### Assigned task
Within the records, find every line that includes the word "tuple" and copy it.

### Information given
+===+
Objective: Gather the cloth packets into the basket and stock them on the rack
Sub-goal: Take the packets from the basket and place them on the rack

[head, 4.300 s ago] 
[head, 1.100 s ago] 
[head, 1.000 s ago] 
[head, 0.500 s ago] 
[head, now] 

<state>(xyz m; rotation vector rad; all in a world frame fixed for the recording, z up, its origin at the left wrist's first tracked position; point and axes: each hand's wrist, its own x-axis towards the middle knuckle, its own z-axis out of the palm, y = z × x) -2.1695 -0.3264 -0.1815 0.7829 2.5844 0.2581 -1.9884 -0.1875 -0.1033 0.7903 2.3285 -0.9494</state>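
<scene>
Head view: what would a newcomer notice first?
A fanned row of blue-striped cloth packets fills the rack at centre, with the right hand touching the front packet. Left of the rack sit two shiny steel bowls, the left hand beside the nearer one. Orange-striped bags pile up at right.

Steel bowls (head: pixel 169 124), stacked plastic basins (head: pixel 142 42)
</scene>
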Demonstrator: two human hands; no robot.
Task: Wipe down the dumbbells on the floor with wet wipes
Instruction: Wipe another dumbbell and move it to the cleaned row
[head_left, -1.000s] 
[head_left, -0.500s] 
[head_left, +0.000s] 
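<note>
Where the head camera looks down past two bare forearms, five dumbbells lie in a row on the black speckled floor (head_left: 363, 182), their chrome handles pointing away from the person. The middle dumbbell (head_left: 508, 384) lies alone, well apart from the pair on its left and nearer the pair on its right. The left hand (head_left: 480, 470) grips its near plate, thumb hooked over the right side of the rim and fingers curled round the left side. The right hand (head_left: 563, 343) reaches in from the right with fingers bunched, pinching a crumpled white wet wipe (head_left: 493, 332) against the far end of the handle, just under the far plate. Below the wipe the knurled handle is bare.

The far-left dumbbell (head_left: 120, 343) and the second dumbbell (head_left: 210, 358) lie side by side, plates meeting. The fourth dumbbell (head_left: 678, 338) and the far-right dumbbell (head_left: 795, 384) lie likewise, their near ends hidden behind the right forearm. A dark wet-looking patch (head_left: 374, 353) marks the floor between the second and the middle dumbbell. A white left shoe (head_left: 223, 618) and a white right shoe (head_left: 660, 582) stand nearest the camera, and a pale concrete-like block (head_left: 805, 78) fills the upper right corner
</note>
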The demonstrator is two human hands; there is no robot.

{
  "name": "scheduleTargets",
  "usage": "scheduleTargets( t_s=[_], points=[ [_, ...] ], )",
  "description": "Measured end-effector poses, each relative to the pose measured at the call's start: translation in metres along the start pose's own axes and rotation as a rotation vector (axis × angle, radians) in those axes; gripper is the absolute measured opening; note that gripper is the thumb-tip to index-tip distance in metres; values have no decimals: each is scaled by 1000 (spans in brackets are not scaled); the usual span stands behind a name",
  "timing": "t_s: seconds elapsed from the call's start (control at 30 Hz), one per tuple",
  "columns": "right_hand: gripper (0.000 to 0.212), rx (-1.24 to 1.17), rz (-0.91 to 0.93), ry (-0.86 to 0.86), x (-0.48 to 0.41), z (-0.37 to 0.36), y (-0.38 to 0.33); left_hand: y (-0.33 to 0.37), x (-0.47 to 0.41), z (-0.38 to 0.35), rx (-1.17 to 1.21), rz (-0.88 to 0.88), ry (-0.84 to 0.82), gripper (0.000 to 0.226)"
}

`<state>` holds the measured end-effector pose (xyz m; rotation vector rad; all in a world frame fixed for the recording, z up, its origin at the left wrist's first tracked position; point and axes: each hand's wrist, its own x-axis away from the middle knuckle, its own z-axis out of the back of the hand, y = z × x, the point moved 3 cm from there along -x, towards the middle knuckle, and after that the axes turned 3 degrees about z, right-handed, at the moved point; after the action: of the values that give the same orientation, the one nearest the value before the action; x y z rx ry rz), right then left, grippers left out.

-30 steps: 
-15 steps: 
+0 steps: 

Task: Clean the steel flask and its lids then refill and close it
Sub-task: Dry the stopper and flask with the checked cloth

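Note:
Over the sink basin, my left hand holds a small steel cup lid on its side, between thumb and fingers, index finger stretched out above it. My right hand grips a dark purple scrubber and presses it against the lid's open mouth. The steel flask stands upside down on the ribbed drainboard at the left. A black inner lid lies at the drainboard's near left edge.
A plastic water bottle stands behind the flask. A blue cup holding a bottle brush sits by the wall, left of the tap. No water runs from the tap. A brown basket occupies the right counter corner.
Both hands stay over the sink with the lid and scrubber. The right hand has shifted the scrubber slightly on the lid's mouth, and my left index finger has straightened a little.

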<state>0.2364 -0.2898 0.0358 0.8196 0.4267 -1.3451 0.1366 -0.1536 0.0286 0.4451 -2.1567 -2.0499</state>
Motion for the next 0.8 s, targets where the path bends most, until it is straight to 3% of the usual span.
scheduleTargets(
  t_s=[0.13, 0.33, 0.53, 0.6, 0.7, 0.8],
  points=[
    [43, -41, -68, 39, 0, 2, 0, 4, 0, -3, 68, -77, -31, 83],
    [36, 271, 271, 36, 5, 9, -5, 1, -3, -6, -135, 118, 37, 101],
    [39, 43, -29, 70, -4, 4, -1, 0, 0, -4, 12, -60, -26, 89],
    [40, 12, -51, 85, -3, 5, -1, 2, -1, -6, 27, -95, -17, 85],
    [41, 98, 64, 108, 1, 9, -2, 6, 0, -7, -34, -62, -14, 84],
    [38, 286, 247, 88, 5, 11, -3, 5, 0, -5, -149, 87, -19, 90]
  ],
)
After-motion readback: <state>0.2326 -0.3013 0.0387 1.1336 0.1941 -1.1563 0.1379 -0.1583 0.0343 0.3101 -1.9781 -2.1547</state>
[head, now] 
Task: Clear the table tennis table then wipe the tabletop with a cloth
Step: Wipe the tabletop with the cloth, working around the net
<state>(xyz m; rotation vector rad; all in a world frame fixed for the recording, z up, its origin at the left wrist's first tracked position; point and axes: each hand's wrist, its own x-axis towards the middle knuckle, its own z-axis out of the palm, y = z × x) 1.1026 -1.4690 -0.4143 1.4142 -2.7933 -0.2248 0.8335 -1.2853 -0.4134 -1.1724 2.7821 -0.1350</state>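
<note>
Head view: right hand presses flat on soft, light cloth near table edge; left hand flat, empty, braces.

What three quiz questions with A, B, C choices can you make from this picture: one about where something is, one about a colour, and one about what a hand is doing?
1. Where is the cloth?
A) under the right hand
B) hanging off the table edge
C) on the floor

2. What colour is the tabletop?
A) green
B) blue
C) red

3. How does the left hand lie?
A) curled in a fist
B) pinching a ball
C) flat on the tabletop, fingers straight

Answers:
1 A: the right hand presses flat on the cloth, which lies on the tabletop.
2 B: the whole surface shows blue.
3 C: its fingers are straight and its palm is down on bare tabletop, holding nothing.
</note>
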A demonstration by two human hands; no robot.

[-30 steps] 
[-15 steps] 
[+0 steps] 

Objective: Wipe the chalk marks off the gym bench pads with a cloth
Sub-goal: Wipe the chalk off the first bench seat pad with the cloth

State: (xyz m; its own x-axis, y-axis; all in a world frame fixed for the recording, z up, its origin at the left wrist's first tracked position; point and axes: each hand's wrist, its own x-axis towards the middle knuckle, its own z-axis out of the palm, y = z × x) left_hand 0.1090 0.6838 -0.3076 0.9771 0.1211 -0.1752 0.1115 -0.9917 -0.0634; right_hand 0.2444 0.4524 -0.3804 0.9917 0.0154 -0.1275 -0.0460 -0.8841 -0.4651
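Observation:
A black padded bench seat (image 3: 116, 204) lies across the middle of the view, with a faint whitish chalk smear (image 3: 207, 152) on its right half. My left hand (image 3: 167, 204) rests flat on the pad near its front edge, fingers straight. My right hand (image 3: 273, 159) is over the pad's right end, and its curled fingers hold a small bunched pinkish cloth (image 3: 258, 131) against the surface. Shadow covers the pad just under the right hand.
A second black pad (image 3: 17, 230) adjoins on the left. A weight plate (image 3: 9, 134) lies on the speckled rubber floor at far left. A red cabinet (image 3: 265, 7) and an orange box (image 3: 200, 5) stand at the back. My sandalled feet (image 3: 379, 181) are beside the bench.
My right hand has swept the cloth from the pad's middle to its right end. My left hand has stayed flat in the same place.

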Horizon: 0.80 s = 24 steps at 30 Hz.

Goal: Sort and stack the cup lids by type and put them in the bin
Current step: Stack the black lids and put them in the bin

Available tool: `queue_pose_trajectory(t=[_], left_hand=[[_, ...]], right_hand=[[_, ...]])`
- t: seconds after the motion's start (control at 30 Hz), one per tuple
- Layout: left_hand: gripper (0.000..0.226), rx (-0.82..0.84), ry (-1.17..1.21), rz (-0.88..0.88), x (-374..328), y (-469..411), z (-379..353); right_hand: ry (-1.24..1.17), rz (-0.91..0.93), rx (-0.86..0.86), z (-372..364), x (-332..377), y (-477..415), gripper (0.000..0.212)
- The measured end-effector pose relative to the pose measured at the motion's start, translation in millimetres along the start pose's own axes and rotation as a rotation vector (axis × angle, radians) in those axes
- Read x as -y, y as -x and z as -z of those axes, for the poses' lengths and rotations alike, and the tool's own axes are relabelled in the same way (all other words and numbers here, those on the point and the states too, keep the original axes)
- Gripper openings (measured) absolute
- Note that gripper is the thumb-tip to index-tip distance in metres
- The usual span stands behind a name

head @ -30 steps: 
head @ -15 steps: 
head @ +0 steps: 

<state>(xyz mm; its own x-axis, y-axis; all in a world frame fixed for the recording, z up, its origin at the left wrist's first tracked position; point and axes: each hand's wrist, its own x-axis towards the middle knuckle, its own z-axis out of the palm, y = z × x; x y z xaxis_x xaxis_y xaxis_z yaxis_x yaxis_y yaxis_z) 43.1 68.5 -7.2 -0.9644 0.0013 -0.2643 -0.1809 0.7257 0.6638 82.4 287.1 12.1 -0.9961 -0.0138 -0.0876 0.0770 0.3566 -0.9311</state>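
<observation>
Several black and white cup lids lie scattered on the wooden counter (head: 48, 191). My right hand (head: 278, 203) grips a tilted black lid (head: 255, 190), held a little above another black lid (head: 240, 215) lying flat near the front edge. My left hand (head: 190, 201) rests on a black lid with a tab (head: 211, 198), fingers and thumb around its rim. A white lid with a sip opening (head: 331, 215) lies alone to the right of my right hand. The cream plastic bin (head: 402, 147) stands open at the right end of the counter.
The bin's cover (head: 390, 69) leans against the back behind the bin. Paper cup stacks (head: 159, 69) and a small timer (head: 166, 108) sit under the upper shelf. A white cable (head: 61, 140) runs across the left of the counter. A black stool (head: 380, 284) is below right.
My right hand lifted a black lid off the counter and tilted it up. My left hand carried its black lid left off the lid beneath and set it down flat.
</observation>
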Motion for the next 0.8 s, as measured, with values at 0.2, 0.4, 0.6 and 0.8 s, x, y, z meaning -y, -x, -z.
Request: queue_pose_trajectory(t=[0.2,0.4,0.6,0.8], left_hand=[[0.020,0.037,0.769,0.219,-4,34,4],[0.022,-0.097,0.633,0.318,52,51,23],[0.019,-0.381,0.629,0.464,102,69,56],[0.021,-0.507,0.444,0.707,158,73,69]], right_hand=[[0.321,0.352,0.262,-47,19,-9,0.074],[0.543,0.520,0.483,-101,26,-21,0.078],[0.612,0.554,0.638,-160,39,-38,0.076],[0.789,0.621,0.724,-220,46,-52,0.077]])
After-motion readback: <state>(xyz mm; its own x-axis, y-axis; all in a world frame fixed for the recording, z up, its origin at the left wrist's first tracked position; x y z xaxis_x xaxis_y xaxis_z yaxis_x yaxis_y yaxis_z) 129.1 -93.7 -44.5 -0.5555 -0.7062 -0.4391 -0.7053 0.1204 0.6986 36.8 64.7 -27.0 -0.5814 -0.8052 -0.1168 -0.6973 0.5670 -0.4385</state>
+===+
### Expected answer
  "timing": "t_s: seconds elapsed from the call's start (control at 30 Hz), one per tuple",
- t: seconds after the motion's start (control at 30 Hz), one per tuple

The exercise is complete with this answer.